En Europe donc, passons dans trois pays qui ont perdu des figures des circuits :
- la Suède avec Picko Troberg, vainqueur en F3 du GP de la Loterie de Monza en 1965 et qui favorisa ensuite la carrière de plusieurs de ses compatriotes, notamment Rickard Rydell ;
- l’Italie avec Ada Pace, autre femme pilote des années 50, qui courait souvent sous le pseudonyme de « Sayonara » et qui décrocha 11 titres de championne nationale dans les catégories tourisme et sport ;
- la France qui a perdu deux personnages ayant eu plusieurs vies : André Guelfi, alias « Dédé la Sardine », pilote Gordini dans les années 50 mais dont le nom fit plus de bruit 40 ans plus tard dans la chronique judiciaire de l’affaire Elf ; et Alain Bertaut, journaliste-essayeur, pilote pour Charles Deutsch (5 participations au Mans de 1962 à 67), créateur de la coupe R8 Gordini, commissaire sportif, dirigeant de l’ACO et comme tel inlassable promoteur des 24 Heures du Mans.
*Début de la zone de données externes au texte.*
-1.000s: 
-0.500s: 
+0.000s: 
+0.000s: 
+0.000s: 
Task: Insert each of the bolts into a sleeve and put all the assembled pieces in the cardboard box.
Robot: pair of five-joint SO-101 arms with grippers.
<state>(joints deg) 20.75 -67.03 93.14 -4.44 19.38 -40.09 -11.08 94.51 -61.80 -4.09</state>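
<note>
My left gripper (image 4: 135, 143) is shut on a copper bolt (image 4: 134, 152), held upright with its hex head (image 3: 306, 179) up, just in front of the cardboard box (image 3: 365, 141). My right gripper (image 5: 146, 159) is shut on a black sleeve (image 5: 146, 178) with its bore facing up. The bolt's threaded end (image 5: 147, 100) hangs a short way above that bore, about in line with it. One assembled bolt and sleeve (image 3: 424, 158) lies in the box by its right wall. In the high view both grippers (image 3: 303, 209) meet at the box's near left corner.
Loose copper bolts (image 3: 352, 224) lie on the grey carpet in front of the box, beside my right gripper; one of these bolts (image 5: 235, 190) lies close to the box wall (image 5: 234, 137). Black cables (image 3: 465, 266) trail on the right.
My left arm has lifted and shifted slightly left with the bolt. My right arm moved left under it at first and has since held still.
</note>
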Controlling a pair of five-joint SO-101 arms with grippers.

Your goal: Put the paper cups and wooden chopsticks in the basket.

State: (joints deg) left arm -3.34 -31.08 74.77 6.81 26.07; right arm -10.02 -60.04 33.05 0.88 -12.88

Terminons, ou presque, par les rallyemen :
- le Hongrois Attila Ferjancz fut un pilier du championnat d’Europe des rallyes dans les années 70 et 80 (21 victoires au volant de Renault et d’Audi) ;
- le Luxembourgeois Nicolas Koob participa 16 fois au Monte-Carlo (deux fois 9e en 1976 et 77) mais aussi, en bon polyvalent de son époque, aux 24 Heures de Spa et aux 24 Heures du Mans (7e et seule 911 classée lors de la diluvienne édition 70). Il fut désigné il y a une quinzaine d’années « Pilote luxembourgeois du siècle » ;
- quant à Jacques Henry, c’était tout simplement l’un des meilleurs rallyemen français des années 70, capable de titiller les usines avec les voitures qu’il préparait dans son garage de Haute-Saône. Double champion de France en 1974 et 1975 au volant d’une berlinette Alpine, il passe ensuite sur Porsche avec pour point d’orgue sa victoire au Tour Auto 76. Et ce sans dédaigner les circuits où il se signale notamment par une 6e place au Mans en 1977, le meilleur résultat jamais obtenu dans la Sarthe par une barquette 2 litres, en l’occurrence une Chevron B36.
Pour finir, saluons la disparition de Nani Nerguti, grand animateur du championnat de France de course de côte dans les années 80 et 90.